IPCC Fourth Assessment Report: Climate Change 2007
Climate Change 2007: Working Group II: Impacts, Adaptation and Vulnerability

7.8 Key uncertainties and research priorities

Because research on vulnerabilities and adaptation potentials of human systems has lagged behind research on physical environmental systems, ecological impacts and mitigation, uncertainties dominate the subject matter of this chapter. Key issues include (a) uncertainties about climate-change impacts at a relatively fine-grained geographic and sectoral scale, both harmful and beneficial, which undermine efforts to assess potential benefits from investments in adaptation; (b) improved understanding of indirect second and third order impacts: i.e., the trickle down of primary effects, such as temperature or precipitation change, storm behaviour change and sea-level rise, through interrelationships among human systems; (c) relationships between specific effects in one location and the well-being of other locations, through linkages in inflows/outflows and inter-regional trade and migration flows; (d) uncertainties about potentials, costs and limits of adaptation in keeping stressful impacts within acceptable limits, especially in developing countries and regions (see Parson et al., 2003); and (e) uncertainties about possible trends in societal, economic and technological change with or without climate change. A particular challenge is improving the capacity to provide more quantitative estimates of impacts and adaptation potentials under the sets of assumptions included in SRES and other climate-change scenarios and scenarios of greenhouse gas emissions stabilisation, especially for time horizons of interest to decision makers, such as 2020, 2050 and 2080.

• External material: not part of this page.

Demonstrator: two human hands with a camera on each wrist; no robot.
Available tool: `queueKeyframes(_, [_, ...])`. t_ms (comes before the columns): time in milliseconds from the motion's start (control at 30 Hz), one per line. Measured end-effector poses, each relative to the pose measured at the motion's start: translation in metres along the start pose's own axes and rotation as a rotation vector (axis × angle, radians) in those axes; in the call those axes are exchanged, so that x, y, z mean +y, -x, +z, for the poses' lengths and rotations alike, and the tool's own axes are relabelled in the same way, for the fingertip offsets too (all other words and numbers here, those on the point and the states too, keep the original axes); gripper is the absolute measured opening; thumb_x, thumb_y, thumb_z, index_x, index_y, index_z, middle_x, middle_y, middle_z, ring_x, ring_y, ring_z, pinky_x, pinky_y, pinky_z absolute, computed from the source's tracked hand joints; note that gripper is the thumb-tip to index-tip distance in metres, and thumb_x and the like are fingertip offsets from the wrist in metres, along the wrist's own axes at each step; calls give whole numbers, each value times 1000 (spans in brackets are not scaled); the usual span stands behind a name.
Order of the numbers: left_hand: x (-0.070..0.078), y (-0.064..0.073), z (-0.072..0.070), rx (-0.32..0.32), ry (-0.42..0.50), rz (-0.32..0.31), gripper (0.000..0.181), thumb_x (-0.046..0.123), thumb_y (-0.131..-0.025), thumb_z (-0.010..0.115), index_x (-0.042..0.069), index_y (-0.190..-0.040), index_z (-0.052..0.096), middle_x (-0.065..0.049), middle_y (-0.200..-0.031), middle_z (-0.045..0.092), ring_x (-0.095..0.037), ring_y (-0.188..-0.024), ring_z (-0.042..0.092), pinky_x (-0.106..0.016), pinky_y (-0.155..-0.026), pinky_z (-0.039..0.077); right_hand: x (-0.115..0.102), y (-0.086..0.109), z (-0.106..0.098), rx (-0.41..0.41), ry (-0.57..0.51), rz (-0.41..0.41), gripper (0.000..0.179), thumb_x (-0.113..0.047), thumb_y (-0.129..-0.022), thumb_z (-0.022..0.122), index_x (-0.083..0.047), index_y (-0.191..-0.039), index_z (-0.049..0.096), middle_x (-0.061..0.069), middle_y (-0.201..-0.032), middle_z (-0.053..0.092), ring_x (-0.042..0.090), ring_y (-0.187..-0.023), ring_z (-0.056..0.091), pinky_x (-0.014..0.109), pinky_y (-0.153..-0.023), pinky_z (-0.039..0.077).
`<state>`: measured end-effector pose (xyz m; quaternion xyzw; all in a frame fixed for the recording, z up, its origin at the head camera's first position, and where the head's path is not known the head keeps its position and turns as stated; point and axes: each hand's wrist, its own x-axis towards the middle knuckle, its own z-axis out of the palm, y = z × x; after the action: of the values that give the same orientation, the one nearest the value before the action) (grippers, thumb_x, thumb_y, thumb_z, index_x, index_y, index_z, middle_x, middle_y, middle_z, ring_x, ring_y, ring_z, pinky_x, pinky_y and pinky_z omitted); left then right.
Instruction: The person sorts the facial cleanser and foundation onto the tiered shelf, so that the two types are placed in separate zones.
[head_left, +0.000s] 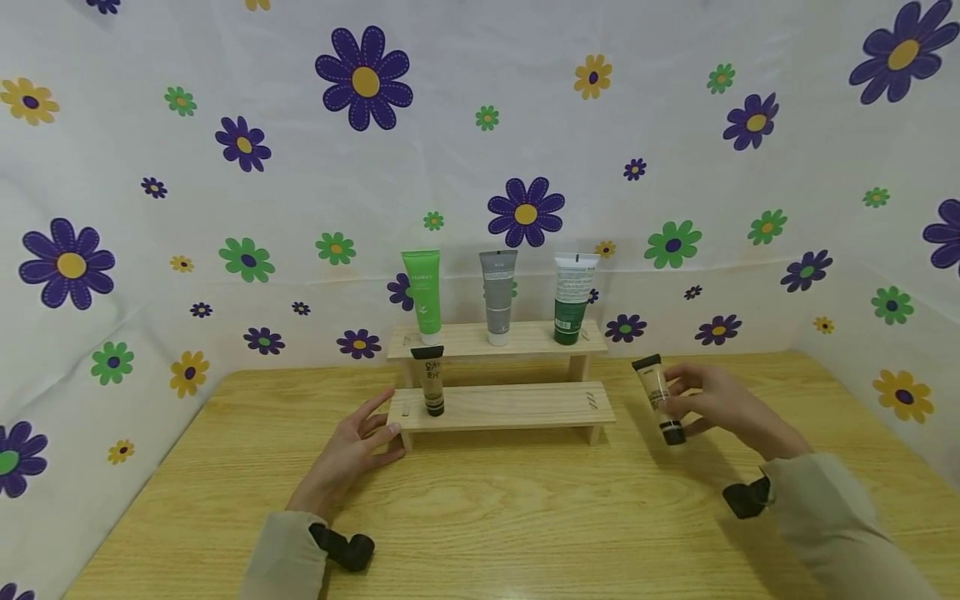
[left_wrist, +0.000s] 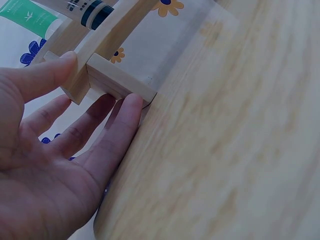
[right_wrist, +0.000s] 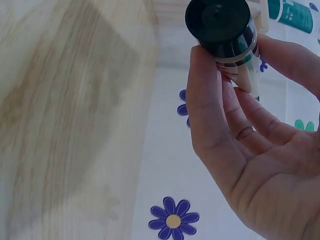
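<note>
My left hand (head_left: pixel 352 454) grips the left end of a two-tier wooden rack (head_left: pixel 517 408). In the left wrist view its thumb (left_wrist: pixel 42 77) lies on the lower board and the fingers reach to the leg. Off the rack's right side, my right hand (head_left: pixel 723 408) pinches a beige squeeze tube (head_left: pixel 654 385), tilted with its black cap (right_wrist: pixel 217 22) downward. A similar beige tube with black ends (head_left: pixel 432 383) stands on the lower step's left part. Along the upper step stand a green tube (head_left: pixel 424 292), a grey tube (head_left: pixel 498 292) and a white-and-green tube (head_left: pixel 573 296).
The rack stands on a light wood-grain table (head_left: pixel 480 525), near its back edge. Behind and at both sides hangs a white cloth (head_left: pixel 450 167) printed with flowers. A black wrist camera (head_left: pixel 348 552) is strapped at the left cuff, another camera (head_left: pixel 746 498) at the right.
</note>
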<state>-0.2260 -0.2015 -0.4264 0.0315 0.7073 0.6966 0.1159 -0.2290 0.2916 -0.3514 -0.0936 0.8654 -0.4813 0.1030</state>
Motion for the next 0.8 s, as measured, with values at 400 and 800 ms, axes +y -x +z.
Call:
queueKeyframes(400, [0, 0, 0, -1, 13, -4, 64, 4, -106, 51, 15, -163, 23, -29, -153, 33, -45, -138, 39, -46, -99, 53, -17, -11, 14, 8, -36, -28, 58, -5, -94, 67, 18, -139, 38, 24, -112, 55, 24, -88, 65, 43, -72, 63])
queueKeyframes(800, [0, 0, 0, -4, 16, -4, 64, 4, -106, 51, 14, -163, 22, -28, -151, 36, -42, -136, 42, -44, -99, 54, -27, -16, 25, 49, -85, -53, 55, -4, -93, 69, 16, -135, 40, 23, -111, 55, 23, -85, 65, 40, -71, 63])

All of these issues are very high priorities for research in both developed and developing countries, with certain differences in emphasis related to the different development contexts. As a broad generalisation, the primary impact issue for developed countries is the possibility of abrupt climate change, which could cause changes too rapid and disruptive even for a relatively developed country to absorb, at least over a period of several decades. High priorities include reducing uncertainty about the potential for adaptation to cope with climate-change impacts in the absence of abrupt climate change, considering possible responses to threats from low-probability/high consequence contingencies, and considering interactions between climate change and other stresses. The primary impact issue for developing countries is the possibility that climate change, combined with other stresses affecting sustainable development, could jeopardise livelihoods and societies in many regions. High priorities include improving the understanding of multiple-stress contexts for sustainable development and improving the understanding of climate-sensitive thresholds for components of sustainable development paths.

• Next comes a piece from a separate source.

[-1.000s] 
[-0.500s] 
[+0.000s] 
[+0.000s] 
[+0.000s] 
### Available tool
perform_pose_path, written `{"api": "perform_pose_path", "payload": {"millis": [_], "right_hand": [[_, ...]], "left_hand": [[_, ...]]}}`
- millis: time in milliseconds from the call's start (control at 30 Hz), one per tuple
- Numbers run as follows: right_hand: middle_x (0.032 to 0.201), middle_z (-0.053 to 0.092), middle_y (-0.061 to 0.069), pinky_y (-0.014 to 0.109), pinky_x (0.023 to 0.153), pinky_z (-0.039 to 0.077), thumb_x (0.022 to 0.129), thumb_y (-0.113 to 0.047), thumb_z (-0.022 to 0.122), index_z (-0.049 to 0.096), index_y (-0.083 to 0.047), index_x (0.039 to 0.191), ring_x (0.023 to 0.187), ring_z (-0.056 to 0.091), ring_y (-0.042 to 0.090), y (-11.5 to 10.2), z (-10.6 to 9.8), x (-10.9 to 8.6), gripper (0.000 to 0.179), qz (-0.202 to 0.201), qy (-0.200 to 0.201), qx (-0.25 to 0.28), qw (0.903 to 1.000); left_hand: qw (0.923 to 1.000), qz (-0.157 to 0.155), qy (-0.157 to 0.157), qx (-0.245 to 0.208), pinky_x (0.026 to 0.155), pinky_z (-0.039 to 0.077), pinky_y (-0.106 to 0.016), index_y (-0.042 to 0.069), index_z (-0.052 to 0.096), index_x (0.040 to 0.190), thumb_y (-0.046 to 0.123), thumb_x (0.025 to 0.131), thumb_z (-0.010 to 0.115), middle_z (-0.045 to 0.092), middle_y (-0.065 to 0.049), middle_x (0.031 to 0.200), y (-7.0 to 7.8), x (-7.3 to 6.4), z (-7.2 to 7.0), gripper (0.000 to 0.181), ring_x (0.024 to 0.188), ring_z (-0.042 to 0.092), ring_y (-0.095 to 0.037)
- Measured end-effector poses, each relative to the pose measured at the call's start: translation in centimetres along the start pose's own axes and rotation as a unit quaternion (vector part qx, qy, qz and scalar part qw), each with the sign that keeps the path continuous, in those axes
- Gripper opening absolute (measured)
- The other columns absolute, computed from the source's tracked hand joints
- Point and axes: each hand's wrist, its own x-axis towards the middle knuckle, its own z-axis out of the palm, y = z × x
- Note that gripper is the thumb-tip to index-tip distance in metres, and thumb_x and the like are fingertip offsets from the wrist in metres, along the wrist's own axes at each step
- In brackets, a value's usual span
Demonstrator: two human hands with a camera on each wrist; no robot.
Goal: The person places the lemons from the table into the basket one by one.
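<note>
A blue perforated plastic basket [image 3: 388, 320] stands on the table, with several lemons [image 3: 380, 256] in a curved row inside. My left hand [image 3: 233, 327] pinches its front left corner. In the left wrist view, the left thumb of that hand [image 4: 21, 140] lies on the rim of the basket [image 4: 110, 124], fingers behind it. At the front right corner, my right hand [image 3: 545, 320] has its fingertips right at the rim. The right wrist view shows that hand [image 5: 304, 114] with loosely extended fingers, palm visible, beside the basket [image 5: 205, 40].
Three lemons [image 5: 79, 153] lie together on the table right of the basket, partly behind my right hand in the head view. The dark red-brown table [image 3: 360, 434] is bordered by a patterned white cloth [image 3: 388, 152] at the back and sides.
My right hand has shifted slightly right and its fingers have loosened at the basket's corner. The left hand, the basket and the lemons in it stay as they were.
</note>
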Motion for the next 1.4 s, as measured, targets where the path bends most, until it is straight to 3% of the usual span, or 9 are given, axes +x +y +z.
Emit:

Some of these uncertainties call for careful location- and sector-specific research, including better information about the geographic distribution of vulnerabilities of settlements and societies at a relatively localised scale, emphasising especially vulnerable areas, such as coastal areas in lower-income developing countries, and especially vulnerable sectors, such as tourism, and possible financial thresholds regarding the insurability of climate-change impact risks. Others call for attention to cross-sectoral and multi-locational relationships between climate change, adaptation and mitigation (Chapter 18), including both complementarities and trade-offs in policy and investment strategies. Underlying all of these issues for industry, settlement and society are relationships between possible climate-change impact vulnerabilities and adaptation responses and broader processes of sustainable economic and social development, which suggest a need for a much greater emphasis on research that investigates such linkages. In some cases, because of the necessarily speculative nature of research about future contingencies, it is likely to be useful to consider past experiences with climate variability and analogues drawn from other experiences with managing risks and adapting to environmental changes and stresses (e.g., Abler, 2003). In many others, an important step will be to establish mechanisms for monitoring interactions between emerging climate changes and other processes and stresses in order both to learn from the observations and to provide early alerts regarding potential problems or opportunities.

Underlying all of these research needs are often very serious limitations on available data to support valid analysis, especially data on nature-society linkages and data on relatively detailed-scale contexts in both developed and developing countries (e.g., Wilbanks et al., 2003). If information about possible impacts, vulnerabilities and adaptation potentials for industry, settlement and society is to be substantially improved, serious attention is needed towards establishing improved data sources on human-environmental relationships in both developing and developed countries, improving the integration of physical and earth science data from space-based and in situ observation systems with socioeconomic data, and improving the ability to associate data systems with high-priority questions.